━━━━━ Data to examine

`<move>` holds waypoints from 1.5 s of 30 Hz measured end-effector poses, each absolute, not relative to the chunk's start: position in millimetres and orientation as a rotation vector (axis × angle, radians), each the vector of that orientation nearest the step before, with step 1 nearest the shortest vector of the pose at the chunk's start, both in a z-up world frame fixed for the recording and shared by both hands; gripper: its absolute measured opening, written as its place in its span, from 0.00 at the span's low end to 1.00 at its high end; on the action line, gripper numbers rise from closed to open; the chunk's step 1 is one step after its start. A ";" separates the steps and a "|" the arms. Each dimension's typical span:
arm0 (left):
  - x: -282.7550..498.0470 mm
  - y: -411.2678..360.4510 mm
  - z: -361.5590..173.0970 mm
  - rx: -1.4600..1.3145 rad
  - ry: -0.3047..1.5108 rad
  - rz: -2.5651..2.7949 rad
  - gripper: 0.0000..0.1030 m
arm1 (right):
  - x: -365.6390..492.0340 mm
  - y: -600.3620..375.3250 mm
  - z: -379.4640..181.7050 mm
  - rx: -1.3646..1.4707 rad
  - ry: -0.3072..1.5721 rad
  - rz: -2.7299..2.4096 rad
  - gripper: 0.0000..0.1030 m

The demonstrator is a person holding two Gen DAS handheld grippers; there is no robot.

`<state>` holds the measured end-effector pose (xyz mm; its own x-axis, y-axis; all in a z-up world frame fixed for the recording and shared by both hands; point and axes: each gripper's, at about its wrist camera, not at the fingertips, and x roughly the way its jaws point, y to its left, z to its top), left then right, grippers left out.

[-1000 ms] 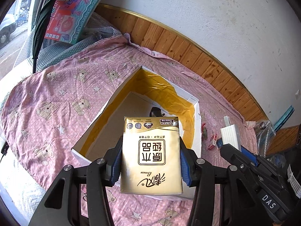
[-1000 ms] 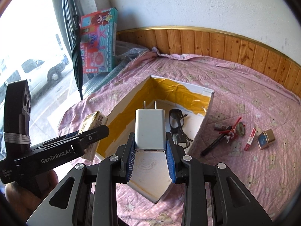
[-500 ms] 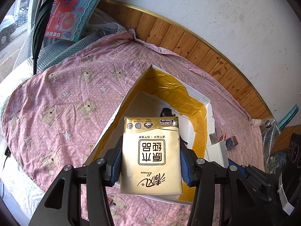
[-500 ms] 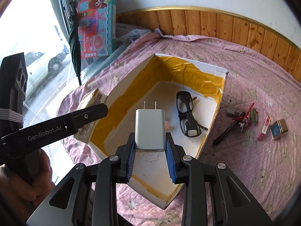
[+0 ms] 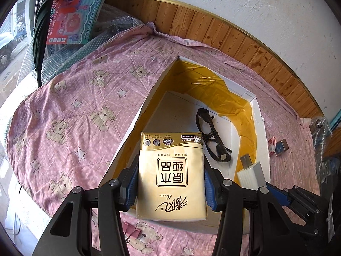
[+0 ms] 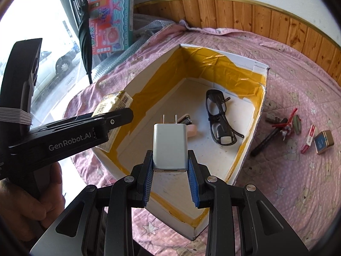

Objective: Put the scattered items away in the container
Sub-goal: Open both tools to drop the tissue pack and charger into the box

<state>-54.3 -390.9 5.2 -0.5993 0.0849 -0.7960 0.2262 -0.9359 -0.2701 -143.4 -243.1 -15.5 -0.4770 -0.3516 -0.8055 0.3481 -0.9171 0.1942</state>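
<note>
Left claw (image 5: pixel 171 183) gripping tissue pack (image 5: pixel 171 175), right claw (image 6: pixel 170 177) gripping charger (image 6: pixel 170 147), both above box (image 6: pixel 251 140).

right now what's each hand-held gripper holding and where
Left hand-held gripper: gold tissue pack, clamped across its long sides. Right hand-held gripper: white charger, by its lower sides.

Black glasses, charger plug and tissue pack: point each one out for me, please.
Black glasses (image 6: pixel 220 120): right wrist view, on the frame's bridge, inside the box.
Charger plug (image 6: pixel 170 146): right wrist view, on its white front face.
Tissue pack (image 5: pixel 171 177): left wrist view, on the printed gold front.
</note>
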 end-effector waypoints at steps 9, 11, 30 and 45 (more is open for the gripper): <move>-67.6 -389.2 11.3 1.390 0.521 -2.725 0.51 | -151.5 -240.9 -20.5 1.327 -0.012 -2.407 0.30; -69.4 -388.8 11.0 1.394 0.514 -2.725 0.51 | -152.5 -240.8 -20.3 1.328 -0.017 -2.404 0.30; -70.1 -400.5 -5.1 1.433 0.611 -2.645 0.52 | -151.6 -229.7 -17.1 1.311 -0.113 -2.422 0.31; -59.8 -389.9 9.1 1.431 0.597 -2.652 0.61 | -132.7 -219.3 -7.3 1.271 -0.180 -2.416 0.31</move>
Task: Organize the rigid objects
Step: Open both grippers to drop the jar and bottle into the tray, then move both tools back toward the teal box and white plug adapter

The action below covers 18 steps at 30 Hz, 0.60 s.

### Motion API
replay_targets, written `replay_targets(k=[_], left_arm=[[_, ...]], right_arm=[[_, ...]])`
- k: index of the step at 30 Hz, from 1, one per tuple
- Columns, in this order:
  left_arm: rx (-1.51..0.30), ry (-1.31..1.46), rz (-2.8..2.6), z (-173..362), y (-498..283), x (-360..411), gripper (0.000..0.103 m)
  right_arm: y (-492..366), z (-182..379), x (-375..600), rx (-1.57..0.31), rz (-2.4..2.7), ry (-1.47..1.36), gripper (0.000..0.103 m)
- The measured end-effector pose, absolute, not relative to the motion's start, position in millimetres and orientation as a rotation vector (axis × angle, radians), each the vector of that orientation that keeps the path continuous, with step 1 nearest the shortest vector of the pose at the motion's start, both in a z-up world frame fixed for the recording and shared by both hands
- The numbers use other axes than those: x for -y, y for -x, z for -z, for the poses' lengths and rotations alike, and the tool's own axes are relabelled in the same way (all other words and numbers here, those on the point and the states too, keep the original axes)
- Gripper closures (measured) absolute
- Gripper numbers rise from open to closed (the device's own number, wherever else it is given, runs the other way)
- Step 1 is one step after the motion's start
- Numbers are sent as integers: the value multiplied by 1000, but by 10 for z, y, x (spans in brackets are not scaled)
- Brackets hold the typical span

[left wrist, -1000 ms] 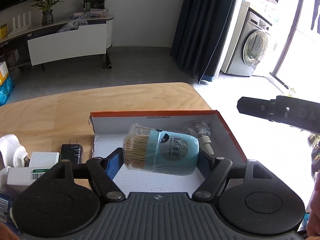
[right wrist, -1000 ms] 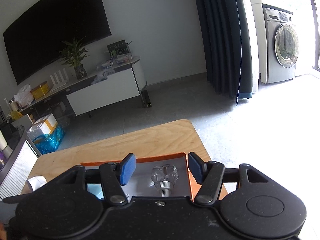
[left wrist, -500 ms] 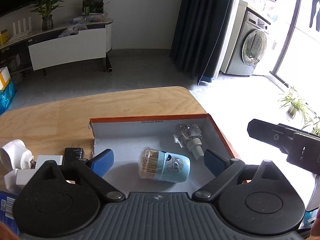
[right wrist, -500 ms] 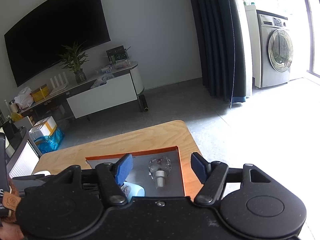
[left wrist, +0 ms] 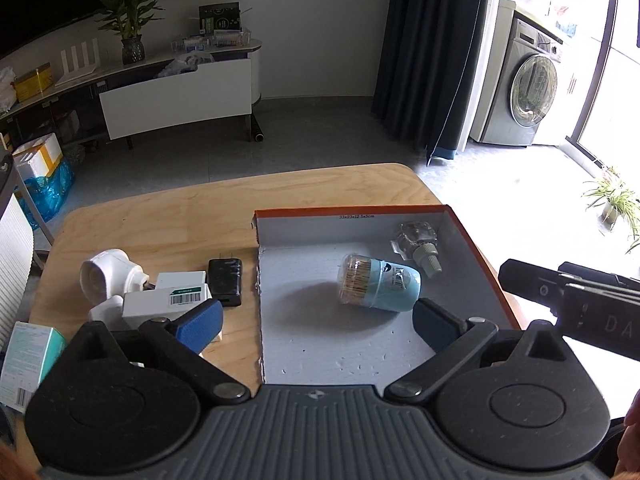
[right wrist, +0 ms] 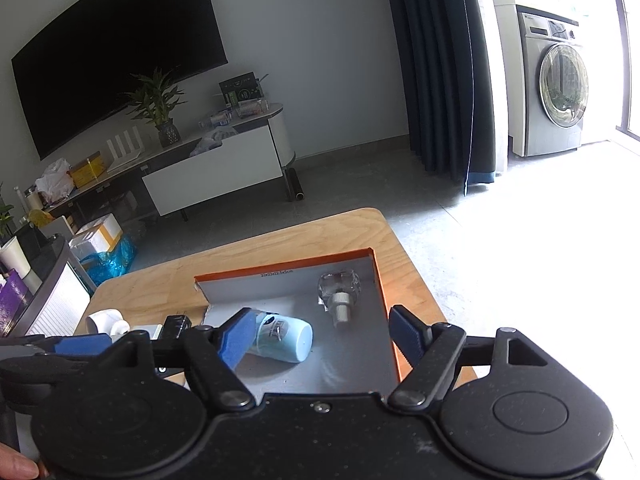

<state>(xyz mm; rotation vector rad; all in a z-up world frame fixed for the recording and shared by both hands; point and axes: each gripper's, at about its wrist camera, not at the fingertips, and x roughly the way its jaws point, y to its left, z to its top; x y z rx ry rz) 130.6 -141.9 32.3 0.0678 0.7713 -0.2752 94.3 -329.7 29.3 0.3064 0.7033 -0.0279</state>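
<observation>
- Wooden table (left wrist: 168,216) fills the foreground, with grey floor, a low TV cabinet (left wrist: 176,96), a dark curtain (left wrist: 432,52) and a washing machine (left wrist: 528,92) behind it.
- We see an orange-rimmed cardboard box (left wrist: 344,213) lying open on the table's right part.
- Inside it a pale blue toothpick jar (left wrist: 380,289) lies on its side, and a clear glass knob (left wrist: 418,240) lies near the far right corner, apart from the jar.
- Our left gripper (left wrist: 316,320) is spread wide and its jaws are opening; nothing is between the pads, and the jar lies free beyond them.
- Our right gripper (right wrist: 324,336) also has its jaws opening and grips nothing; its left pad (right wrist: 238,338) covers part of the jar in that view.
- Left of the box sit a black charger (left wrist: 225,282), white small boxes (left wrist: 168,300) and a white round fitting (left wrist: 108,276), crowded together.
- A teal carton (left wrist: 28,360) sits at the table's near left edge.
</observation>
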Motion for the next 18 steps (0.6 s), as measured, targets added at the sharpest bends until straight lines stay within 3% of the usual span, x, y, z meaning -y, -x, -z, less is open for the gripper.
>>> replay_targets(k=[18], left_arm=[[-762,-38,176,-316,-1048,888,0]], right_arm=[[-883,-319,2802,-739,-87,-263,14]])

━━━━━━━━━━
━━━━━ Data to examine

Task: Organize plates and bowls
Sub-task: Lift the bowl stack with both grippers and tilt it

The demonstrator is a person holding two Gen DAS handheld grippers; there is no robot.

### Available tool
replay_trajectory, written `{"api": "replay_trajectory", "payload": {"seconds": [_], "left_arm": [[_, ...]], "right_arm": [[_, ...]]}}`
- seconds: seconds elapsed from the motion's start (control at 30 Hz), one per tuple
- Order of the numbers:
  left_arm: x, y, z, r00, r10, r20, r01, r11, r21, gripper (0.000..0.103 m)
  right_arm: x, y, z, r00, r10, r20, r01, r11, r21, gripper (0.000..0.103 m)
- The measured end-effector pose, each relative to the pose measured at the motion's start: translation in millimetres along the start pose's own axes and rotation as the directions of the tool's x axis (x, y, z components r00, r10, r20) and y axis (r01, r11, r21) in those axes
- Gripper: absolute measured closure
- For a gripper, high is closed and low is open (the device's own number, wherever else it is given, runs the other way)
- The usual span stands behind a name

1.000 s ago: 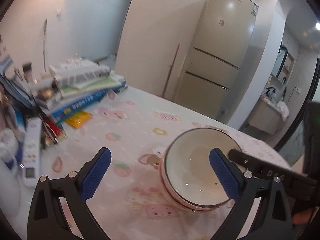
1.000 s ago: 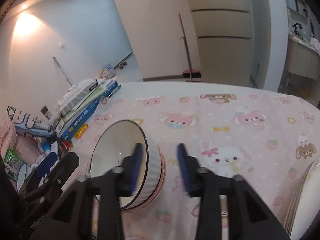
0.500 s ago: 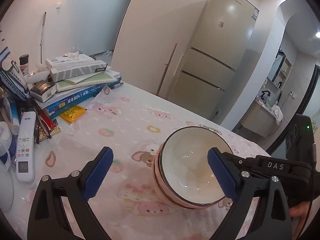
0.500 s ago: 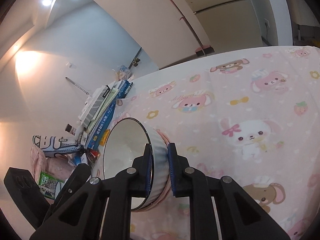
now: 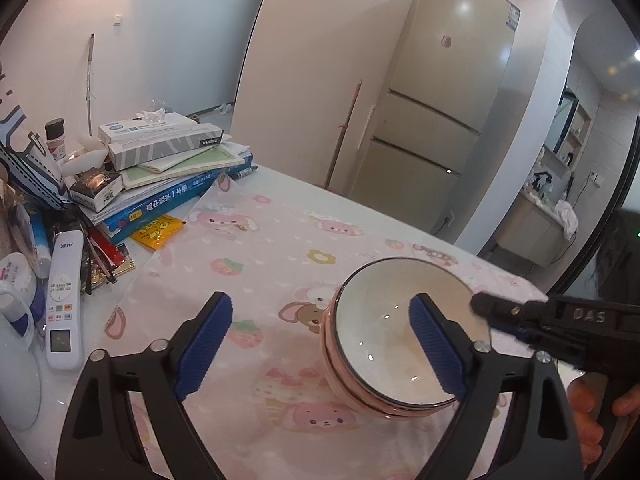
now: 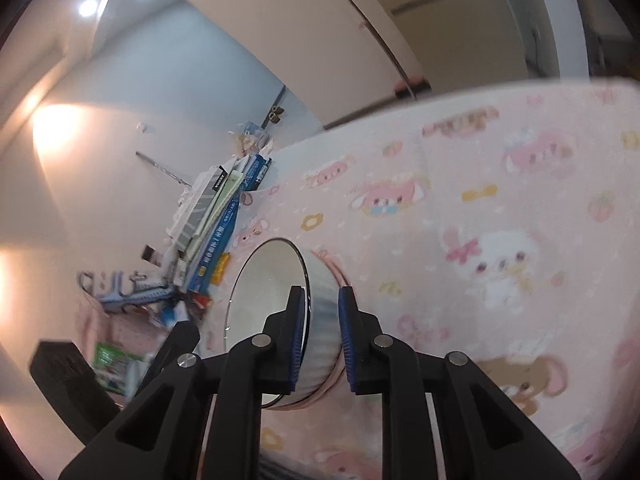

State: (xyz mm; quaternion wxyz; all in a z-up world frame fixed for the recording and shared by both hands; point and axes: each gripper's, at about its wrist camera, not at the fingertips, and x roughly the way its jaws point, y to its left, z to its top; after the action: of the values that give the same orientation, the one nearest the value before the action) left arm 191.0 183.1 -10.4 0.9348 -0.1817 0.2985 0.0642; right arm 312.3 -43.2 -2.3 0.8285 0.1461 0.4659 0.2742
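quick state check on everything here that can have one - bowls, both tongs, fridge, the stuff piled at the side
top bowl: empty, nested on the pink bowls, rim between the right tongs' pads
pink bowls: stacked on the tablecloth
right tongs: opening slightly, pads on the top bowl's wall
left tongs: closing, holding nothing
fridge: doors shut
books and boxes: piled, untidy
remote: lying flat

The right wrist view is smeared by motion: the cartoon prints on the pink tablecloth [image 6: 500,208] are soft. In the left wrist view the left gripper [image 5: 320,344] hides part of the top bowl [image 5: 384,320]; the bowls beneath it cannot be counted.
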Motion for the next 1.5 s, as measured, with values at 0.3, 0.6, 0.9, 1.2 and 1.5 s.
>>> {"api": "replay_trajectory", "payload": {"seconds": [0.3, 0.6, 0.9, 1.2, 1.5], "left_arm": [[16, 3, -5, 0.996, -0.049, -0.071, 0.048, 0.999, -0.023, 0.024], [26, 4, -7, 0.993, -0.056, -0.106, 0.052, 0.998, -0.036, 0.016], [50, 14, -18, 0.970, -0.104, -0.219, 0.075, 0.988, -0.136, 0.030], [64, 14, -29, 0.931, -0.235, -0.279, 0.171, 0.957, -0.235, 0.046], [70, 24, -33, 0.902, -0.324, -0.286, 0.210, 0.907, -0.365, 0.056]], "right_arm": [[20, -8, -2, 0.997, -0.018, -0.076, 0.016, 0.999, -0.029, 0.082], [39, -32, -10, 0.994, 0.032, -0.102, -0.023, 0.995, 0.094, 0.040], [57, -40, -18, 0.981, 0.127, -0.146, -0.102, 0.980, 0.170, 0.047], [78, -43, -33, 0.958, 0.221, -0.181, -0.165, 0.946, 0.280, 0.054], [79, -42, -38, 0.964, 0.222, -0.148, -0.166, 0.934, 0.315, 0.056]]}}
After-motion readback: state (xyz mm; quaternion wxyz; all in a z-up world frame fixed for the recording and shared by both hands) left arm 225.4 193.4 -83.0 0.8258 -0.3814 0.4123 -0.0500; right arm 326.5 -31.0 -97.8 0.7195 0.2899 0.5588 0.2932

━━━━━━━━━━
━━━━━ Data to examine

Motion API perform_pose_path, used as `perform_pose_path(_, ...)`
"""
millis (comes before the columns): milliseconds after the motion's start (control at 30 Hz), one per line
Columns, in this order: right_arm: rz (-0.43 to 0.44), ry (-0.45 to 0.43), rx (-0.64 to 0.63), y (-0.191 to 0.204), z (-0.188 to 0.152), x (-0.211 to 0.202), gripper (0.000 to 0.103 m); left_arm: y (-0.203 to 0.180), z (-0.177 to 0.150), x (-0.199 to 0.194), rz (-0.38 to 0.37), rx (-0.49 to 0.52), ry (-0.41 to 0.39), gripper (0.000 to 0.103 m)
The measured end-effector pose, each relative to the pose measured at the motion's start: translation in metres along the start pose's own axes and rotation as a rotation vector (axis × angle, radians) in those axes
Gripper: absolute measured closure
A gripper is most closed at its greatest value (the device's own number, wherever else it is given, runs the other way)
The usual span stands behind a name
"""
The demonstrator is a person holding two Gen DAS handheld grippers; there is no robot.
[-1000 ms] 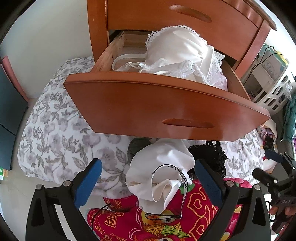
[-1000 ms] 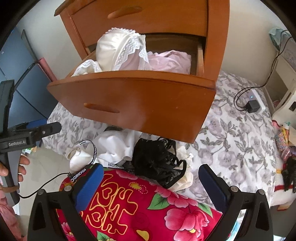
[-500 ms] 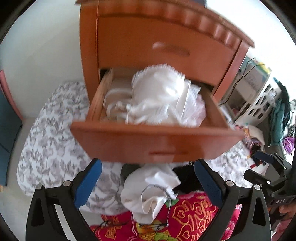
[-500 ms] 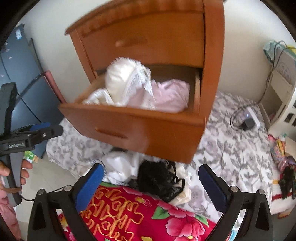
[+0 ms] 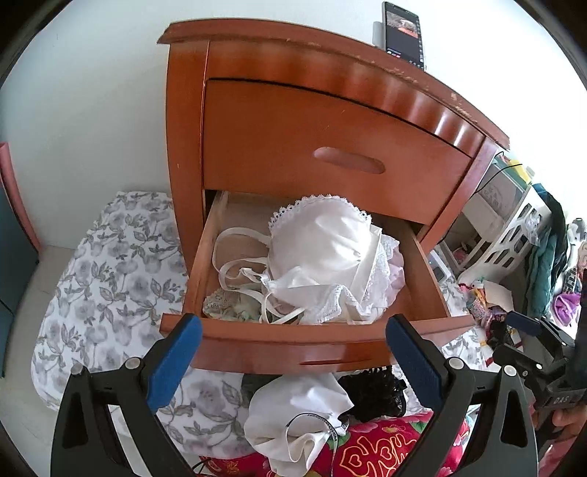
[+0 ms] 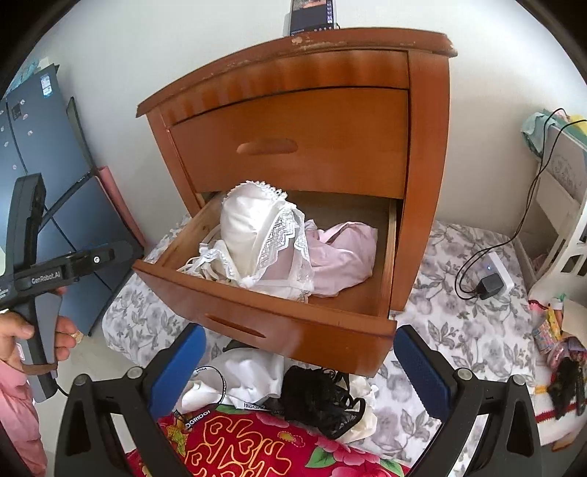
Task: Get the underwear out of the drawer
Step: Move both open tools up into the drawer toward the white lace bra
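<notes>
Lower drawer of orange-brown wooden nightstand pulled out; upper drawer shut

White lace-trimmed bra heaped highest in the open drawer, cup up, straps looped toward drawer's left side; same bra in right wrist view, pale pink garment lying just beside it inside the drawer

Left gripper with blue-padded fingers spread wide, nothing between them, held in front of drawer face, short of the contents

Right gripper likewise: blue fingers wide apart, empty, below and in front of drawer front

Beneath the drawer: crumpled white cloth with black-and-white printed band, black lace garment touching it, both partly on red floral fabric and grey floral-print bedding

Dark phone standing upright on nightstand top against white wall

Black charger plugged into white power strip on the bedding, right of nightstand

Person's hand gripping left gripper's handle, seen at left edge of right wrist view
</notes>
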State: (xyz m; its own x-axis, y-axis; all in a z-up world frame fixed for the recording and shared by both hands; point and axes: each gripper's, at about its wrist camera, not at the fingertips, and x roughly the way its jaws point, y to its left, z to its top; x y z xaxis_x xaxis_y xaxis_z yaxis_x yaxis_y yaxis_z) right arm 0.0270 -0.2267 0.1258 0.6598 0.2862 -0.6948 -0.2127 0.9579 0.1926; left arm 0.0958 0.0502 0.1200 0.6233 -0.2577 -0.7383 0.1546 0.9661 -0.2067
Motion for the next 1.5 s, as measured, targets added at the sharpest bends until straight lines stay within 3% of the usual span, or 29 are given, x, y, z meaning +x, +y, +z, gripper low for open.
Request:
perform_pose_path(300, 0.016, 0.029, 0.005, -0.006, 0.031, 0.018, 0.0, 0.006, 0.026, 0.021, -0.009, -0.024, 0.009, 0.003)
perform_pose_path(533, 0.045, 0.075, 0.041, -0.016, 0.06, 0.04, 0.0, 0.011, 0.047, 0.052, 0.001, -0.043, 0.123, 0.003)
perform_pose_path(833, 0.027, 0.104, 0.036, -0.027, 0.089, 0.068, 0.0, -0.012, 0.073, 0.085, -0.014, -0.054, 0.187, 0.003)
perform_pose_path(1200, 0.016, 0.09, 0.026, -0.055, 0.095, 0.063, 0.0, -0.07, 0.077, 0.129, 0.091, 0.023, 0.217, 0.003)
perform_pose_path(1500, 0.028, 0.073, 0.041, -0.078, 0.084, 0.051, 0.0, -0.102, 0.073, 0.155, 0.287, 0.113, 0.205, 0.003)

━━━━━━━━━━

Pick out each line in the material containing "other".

Answer space:
- The numbers use other axes than those: x for -y, y for -x, z for -z, for the poses' lengths and rotations alike, and the tool's own axes are relabelled in the same way (all other words and numbers here, those on the point and the states too, keep the original axes)
- Gripper numbers rise from open to closed (the device's own number, wherever else it is given, runs the other way)
- For a gripper, high is closed and low is open (the device's own number, wherever else it is given, runs the other way)
A gripper is most closed at its greatest value (the device's own number, wherever else it is given, runs the other way)

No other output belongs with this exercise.